■ **Problem statement**
When a line below contains the string "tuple", show that line.

Dataset items:
▼
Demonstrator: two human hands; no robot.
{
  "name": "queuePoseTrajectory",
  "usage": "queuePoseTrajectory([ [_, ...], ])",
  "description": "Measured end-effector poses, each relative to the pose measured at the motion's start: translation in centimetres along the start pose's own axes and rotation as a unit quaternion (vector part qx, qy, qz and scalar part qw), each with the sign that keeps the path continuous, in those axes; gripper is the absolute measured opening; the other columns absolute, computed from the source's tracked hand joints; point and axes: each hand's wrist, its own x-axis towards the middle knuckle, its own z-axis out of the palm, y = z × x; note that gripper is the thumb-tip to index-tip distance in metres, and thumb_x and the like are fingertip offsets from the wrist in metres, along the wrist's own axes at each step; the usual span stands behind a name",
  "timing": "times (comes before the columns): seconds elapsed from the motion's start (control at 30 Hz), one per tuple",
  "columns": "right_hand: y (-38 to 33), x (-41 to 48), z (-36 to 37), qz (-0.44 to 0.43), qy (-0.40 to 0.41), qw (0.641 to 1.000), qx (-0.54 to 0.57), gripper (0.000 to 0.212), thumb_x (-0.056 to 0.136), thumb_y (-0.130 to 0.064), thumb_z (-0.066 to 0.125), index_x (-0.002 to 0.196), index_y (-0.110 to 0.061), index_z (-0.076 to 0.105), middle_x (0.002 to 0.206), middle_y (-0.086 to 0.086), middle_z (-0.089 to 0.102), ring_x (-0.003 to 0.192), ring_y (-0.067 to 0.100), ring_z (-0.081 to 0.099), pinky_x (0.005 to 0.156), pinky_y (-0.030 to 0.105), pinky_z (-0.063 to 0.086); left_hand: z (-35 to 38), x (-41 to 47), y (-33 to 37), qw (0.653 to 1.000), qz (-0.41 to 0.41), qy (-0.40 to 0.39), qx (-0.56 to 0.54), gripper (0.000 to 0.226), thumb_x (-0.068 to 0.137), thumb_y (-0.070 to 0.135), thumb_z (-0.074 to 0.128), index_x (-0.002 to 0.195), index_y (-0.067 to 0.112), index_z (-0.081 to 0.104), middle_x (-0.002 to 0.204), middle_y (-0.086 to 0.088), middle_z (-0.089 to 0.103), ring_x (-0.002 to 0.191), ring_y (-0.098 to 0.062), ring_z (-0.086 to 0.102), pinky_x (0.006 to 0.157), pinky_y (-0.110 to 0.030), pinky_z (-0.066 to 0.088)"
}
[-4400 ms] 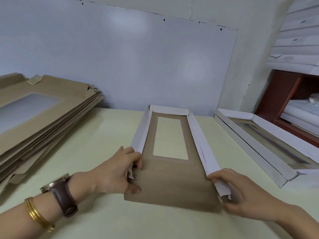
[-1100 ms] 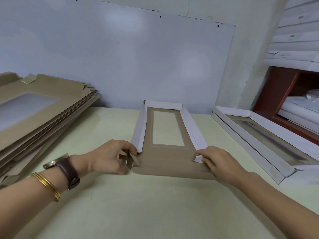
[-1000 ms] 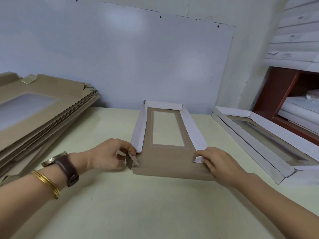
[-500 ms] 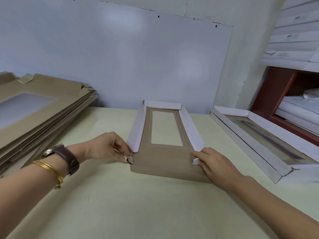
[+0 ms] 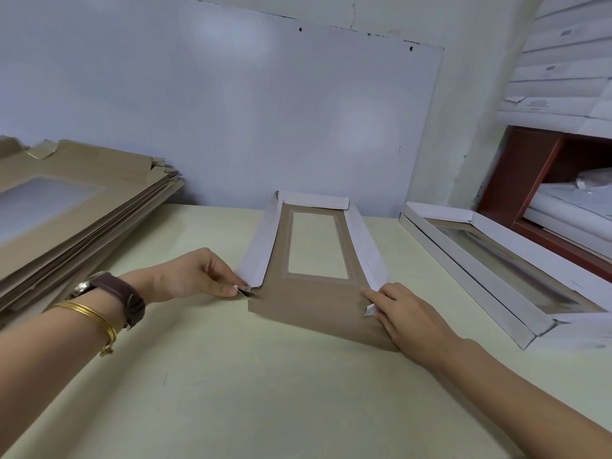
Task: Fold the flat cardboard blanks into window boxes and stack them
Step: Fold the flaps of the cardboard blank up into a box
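A brown cardboard blank (image 5: pixel 311 303) with a long window lies in the middle of the table. Its two long side walls and its far end wall stand up, white inside. Its near end flap lies flat toward me. My left hand (image 5: pixel 195 276) pinches the small corner tab at the near end of the left wall. My right hand (image 5: pixel 409 314) lies with straight fingers on the near end of the right wall and its white tab. A tall stack of flat brown blanks (image 5: pixel 66 207) rests at the left. One folded window box (image 5: pixel 490 270) lies at the right.
The pale green table (image 5: pixel 265 392) runs to a white board (image 5: pixel 231 111) against the back wall. A red-brown shelf (image 5: pixel 530 180) with white packets stands at the far right, behind the folded box.
The near end flap has gone down from half raised to flat on the table. My left hand shifted from the flap's corner to pinching the left wall's tab; my right hand stayed at the right corner.
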Motion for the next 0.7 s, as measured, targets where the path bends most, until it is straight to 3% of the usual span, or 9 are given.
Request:
queuePoseTrajectory([
  [0.27, -0.3, -0.2, -0.1, 0.0, -0.001, 1.0, -0.01, 0.038, 0.105, -0.025, 0.03, 0.142, -0.026, 0.04, 0.113, -0.005, 0.047, 0.109, 0.014, 0.042, 0.081, 0.03, 0.047, -0.1, 0.3, -1.0, 0.992, -0.029, 0.014, -0.124, 0.017, 0.085, 0.006, 0.067, 0.099, 0.003, 0.076, 0.108, -0.012, 0.072, 0.104, -0.021, 0.067, 0.094, -0.025, 0.052],
  [0.37, -0.2, -0.2, 0.1, -0.002, 0.004, 1.0, -0.016, 0.038, 0.105, -0.022, 0.032, 0.141, -0.025, 0.041, 0.112, -0.004, 0.047, 0.108, 0.014, 0.042, 0.08, 0.032, 0.048, 0.6, 0.5, -0.7, 0.988, -0.04, 0.049, -0.141, 0.019, 0.091, 0.009, 0.062, 0.075, 0.01, 0.073, 0.09, -0.011, 0.071, 0.086, -0.019, 0.067, 0.086, -0.026, 0.056],
  [0.53, -0.1, -0.2, 0.4, -0.004, 0.007, 1.0, -0.025, 0.04, 0.104, -0.021, 0.033, 0.144, -0.024, 0.039, 0.114, -0.004, 0.048, 0.11, 0.015, 0.043, 0.078, 0.032, 0.049, 3.0, 1.3, 0.3, 0.988, -0.005, 0.157, -0.006, 0.012, 0.091, 0.014, 0.066, 0.084, 0.008, 0.057, 0.08, -0.005, 0.066, 0.065, -0.016, 0.062, 0.061, -0.024, 0.048],
  [0.7, 0.0, -0.2, 0.5, 0.0, -0.026, 0.999, -0.036, 0.064, 0.091, 0.0, 0.04, 0.15, -0.022, 0.03, 0.122, -0.004, 0.046, 0.116, 0.016, 0.041, 0.081, 0.032, 0.049, 5.1, 2.3, 1.7, 0.963, 0.041, 0.202, 0.173, 0.023, 0.085, 0.017, 0.068, 0.078, 0.021, 0.047, 0.075, 0.009, 0.055, 0.058, -0.007, 0.046, 0.054, -0.015, 0.037],
])
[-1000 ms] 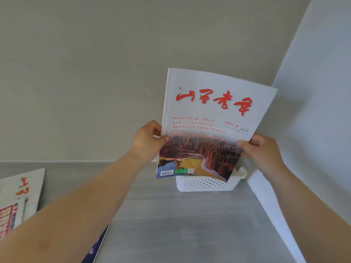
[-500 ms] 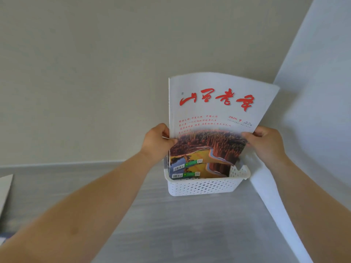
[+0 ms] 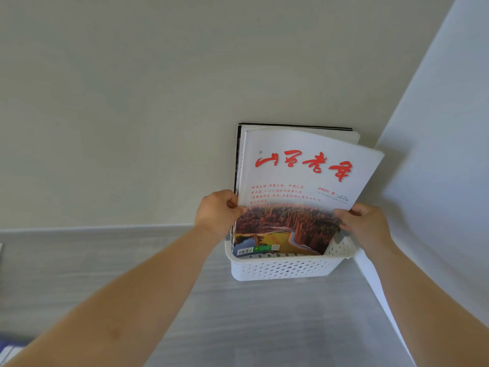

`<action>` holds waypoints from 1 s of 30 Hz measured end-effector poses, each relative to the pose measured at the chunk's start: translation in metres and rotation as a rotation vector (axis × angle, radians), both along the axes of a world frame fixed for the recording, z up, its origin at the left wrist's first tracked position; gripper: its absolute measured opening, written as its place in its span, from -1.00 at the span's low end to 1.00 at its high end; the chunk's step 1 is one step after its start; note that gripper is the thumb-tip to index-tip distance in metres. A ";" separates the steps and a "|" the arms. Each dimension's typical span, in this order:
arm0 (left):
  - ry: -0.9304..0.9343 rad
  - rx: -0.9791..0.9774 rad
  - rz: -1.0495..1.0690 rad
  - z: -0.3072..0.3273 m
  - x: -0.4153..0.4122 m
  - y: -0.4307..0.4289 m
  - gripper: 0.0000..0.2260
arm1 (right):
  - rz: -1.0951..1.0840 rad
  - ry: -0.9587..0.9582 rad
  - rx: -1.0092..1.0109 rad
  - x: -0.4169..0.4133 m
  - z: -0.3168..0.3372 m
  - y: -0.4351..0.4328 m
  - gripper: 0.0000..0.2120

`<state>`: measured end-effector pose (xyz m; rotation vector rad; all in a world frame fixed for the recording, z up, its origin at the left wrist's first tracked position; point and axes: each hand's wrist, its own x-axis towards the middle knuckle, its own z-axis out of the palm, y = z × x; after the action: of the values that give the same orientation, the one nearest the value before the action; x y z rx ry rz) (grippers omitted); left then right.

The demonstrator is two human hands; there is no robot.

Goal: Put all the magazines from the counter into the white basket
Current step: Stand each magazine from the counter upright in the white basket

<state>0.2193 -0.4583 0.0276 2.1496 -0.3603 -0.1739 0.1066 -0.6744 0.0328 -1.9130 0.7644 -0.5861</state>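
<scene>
The left hand point(image 3: 218, 213) is pinching the left edge of the front magazine point(image 3: 301, 181), thumb on the cover and fingers curled behind, while the right hand point(image 3: 363, 225) is gripping the right edge the same way. The magazine is standing between the two hands, its lower end inside the white basket point(image 3: 280, 268) and its upper part rising well above the rim. Half a second ago its bottom edge was only just entering the basket; now it is sitting lower, with the barcode corner down by the front wall, and the whole view is closer. The long axis is running nearly upright, red title at the top, cover facing the camera, the top right corner curling forward. Behind it, other magazines point(image 3: 296, 127) are standing in the same basket, leaning on the wall point(image 3: 132, 102). The basket is resting on the grey counter point(image 3: 238, 327), in the corner.
</scene>
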 end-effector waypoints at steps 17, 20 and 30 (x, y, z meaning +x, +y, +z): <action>-0.129 -0.029 -0.037 -0.008 0.007 -0.014 -0.44 | -0.054 -0.123 0.248 0.030 -0.013 -0.008 -0.42; -0.156 0.124 -0.039 -0.007 0.007 -0.019 -0.44 | 0.036 -0.079 0.312 0.036 -0.015 -0.005 -0.44; -0.131 0.190 -0.004 -0.007 0.008 -0.026 -0.45 | 0.115 -0.011 0.276 0.039 -0.019 0.000 -0.49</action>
<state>0.2268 -0.4840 0.0203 2.3549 -0.4387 -0.0713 0.1455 -0.6740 0.0137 -1.6849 0.6844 -0.3977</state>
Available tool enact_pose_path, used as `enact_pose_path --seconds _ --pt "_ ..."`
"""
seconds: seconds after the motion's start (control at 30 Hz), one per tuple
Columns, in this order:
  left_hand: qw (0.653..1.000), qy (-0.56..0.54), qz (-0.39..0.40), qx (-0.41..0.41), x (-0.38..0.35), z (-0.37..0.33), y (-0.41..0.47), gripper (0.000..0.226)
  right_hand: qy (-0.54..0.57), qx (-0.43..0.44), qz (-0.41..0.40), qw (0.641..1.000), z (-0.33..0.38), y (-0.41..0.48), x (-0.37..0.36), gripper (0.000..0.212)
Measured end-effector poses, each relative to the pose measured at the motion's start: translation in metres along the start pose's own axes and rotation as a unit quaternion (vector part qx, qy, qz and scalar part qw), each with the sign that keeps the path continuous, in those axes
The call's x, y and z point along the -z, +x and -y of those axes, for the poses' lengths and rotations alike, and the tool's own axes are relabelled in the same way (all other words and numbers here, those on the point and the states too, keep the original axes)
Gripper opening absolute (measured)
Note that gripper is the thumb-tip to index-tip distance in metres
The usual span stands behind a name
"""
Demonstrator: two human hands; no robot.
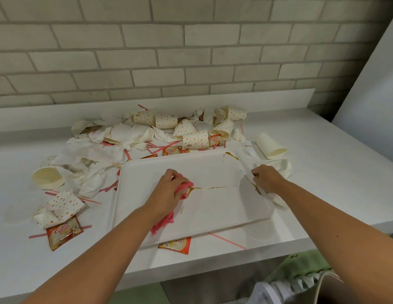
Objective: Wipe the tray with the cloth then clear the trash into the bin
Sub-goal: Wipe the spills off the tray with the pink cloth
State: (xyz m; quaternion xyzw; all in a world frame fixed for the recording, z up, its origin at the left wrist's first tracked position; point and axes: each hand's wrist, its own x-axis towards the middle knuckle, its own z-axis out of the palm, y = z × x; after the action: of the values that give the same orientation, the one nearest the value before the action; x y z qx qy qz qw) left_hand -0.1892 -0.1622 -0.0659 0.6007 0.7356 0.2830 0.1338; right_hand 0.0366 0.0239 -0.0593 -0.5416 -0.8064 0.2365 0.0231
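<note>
Pressing cloth (184, 187) under L hand (169, 189)

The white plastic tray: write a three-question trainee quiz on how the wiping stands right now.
1. True or false: the left hand presses the pink cloth on the white plastic tray.
2. The right hand rests at the tray's: A) near edge B) right rim C) far-left corner.
3. Name the colour of the streaks on the tray.

Key
1. True; the cloth is bunched under that hand, with a tail trailing toward the near edge.
2. B; it grips the right rim, beside a crumpled white napkin.
3. Brown; one line runs across the middle, another smear sits at the far-right corner.
</note>
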Motion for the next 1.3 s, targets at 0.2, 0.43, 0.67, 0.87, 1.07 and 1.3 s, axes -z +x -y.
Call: enact_pose_path --seconds 0.2,0.43,0.67,0.87,1.07,1.3 --pt "1.0 0.011 0.007 -0.009 0.011 0.018 0.008 0.031 0.02 0.0 0.035 0.999 -0.001 0.004 0.003 0.026" --pt "0.999 0.041 -0.001 -0.02 -0.012 0.012 0.02 0.031 0.023 -0.035 0.039 0.998 0.006 0.006 0.007 0.033" --pt "0.993 0.026 0.096 -0.07 0.002 0.009 0.007 0.032 0.008 -0.049 0.072 0.996 0.015 0.004 0.012 0.033" --pt "0.998 -0.022 0.062 -0.023 0.018 0.033 0.001 0.029 0.012 -0.037 0.072 0.997 0.012 0.005 0.012 0.035" --pt "1.0 0.003 -0.013 0.0 -0.017 0.003 0.014 0.031 0.01 -0.042 0.06 0.997 0.018 0.0 0.011 0.029" --pt "0.993 0.044 0.061 -0.092 -0.016 0.001 -0.008 0.034 0.002 -0.041 0.052 0.998 0.016 0.004 0.009 0.029"
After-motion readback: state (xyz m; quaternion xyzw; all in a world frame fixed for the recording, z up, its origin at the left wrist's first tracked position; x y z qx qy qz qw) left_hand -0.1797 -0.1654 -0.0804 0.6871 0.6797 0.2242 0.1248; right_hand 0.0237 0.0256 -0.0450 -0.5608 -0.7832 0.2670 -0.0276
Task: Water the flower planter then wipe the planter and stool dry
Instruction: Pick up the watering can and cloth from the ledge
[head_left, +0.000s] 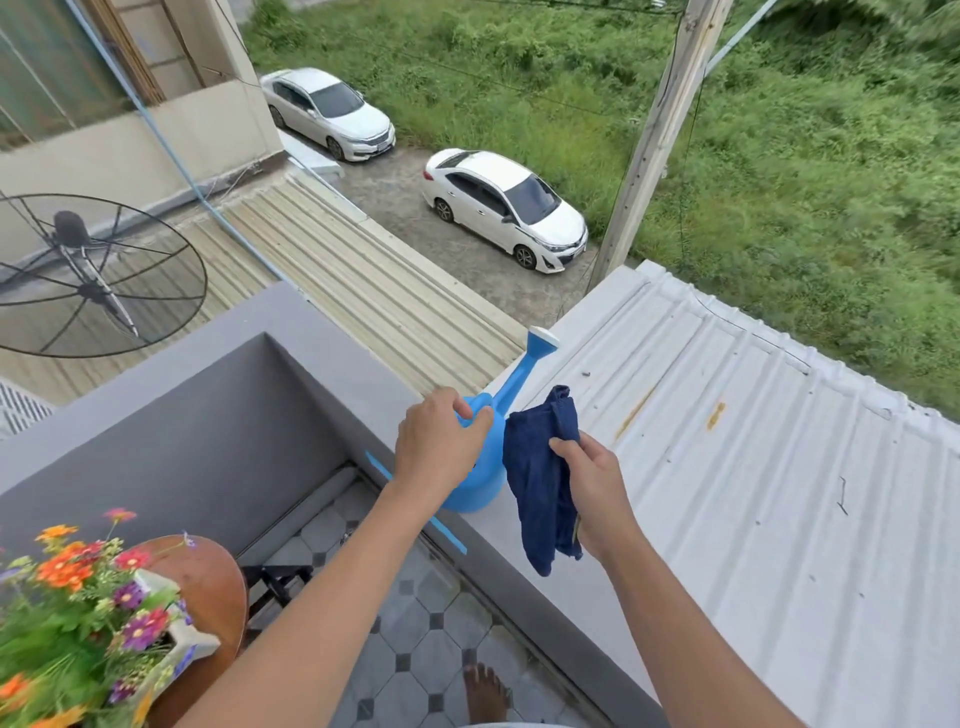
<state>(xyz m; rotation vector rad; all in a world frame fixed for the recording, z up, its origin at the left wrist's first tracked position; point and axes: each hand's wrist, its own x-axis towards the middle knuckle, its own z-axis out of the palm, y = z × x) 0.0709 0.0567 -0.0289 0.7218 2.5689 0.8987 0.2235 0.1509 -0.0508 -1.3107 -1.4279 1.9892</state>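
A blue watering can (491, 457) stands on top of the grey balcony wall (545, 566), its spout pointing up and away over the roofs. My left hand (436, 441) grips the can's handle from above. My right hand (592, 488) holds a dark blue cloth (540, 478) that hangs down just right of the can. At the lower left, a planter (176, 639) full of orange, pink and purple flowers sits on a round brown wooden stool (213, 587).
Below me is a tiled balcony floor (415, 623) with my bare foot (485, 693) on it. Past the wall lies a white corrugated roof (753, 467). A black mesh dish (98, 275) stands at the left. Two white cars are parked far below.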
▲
■ **Result for this task**
  "timing": "times (comes before the columns): seconds elapsed from the motion's start (control at 30 Hz), one per tuple",
seconds: seconds after the motion's start (control at 30 Hz), one per tuple

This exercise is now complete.